**Problem details**.
Give again, word for word, each line from the top of the listing through the line that holds "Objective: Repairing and".

**Raw data**.
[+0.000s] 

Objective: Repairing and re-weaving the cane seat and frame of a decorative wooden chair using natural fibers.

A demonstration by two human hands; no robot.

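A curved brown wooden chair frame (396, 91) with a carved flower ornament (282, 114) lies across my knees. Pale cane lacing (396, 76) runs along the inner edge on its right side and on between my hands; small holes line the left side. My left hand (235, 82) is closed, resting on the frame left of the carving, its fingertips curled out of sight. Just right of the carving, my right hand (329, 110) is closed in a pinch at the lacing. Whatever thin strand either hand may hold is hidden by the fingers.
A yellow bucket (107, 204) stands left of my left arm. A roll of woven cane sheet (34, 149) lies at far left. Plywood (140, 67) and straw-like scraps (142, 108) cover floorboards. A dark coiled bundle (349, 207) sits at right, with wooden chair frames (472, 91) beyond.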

**Finished task**.
[+0.000s] 

Objective: Repairing and re-weaving the cane seat and frame of a decorative wooden chair using natural fibers.

The full output has been given.